Lundi, des députés issus du groupe parlementaire Isika rehetra miaraka amin’i Andry Rajoelina (Irmar), auquel appartient Marie Michelle Sahondrarimalala, ont dénoncé un vice de procédure dans cette poursuite. Le chef de l’opposition à l’Assemblée nationale, Philobert Milavonjy, a notamment insisté sur le respect strict des textes en vigueur.

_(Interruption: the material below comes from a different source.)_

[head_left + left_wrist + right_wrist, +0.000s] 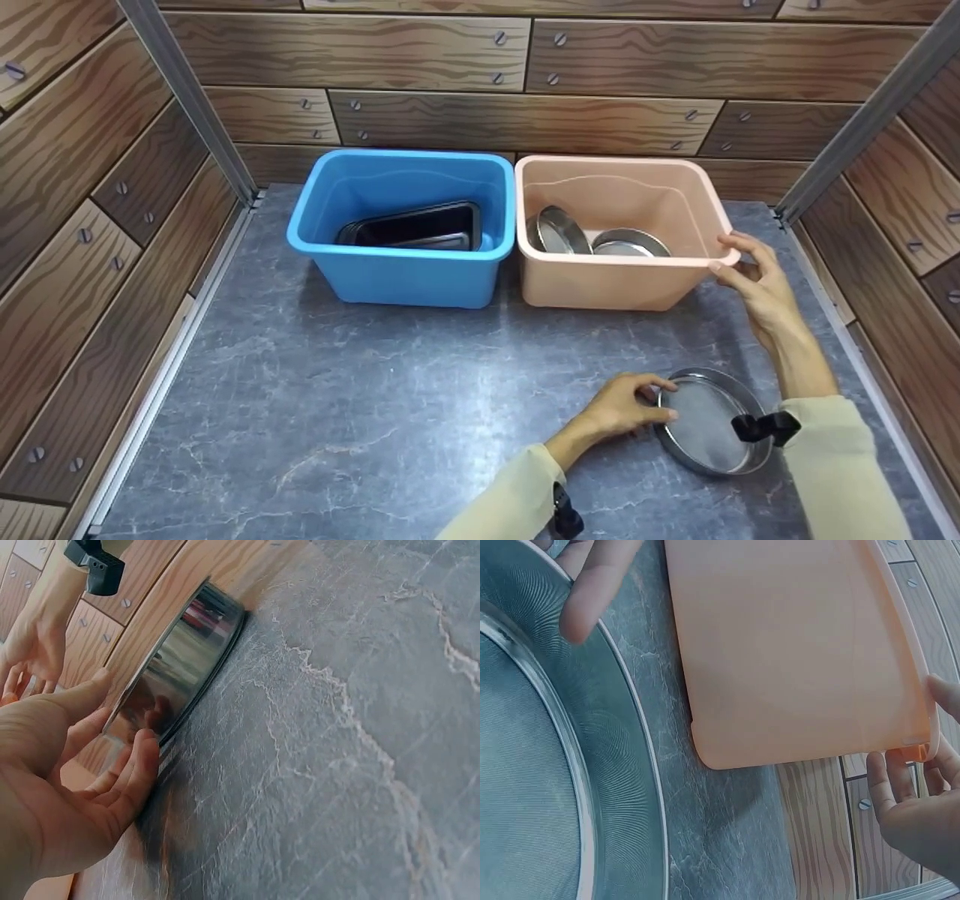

Selon lui, la loi régissant la Haute Cour de justice prévoit que toute poursuite visant un ancien membre du gouvernement doit d’abord faire l’objet d’une transmission du dossier à l’Assemblée nationale. Celle-ci doit ensuite se prononcer par un vote sur une proposition de mise en accusation avant l’engagement de toute procédure judiciaire. Une étape qui, selon ces élus, n’aurait pas été respectée dans le cas de Marie Michelle Sahondrarimalala, arrêtée dimanche dernier.